- _Task details_
All that should be output is the block of lines below from the line with "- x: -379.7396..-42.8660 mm" to the line with "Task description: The", both included, exactly as written.

Start of Data below

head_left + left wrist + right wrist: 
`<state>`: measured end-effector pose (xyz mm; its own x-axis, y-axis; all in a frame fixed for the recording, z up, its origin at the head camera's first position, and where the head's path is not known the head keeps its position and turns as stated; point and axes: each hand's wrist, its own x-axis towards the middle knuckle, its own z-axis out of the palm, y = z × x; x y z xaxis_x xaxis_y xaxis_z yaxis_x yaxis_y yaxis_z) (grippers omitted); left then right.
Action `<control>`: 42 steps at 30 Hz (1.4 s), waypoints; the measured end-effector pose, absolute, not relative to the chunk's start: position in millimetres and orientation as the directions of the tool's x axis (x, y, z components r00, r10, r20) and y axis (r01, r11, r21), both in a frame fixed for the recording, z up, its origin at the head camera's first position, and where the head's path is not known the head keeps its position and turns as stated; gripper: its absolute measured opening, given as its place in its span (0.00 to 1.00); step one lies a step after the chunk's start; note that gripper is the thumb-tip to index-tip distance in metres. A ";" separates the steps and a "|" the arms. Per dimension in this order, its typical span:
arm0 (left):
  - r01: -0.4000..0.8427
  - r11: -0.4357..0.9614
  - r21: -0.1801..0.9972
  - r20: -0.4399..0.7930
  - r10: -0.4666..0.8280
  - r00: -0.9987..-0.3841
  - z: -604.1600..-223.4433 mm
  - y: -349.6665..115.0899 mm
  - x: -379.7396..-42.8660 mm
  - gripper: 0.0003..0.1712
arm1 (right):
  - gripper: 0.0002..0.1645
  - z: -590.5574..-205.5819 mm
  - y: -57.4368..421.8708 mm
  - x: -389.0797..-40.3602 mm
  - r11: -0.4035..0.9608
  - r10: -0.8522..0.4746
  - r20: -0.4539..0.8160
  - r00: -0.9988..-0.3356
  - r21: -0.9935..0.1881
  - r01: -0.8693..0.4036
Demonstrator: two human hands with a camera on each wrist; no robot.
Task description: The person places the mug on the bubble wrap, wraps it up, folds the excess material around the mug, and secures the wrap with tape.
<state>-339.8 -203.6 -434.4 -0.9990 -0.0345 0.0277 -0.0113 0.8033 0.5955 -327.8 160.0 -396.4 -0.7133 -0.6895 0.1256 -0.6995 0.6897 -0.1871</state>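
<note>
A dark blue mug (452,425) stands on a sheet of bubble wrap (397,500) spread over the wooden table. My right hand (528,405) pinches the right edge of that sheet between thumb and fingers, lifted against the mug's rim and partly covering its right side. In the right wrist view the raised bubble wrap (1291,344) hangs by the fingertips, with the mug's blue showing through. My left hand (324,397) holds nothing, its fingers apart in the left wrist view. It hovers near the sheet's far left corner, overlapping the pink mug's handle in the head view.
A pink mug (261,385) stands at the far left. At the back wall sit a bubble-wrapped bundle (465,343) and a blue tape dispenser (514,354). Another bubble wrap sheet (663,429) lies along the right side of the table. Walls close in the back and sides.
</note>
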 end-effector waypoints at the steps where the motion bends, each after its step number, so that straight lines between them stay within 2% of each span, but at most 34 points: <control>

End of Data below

- _Problem solution_
  - x: -379.7396..-42.8660 mm
  - gripper: 0.0003..0.1712
arm1 (right):
  - gripper: 0.0002..0.1645
  - z: -590.5574..-205.5819 mm
  - y: -57.4368..421.8708 mm
  - x: -389.0797..-40.3602 mm
  - r11: -0.4035..0.9608
  - r10: -0.8522..0.4746
  - r20: -0.4539..0.8160
  - r00: -0.9988..-0.3356
  - r21: -0.9935..0.1881
  - r01: -0.8693..0.4036
Demonstrator: two human hands with a camera on each wrist; no robot.
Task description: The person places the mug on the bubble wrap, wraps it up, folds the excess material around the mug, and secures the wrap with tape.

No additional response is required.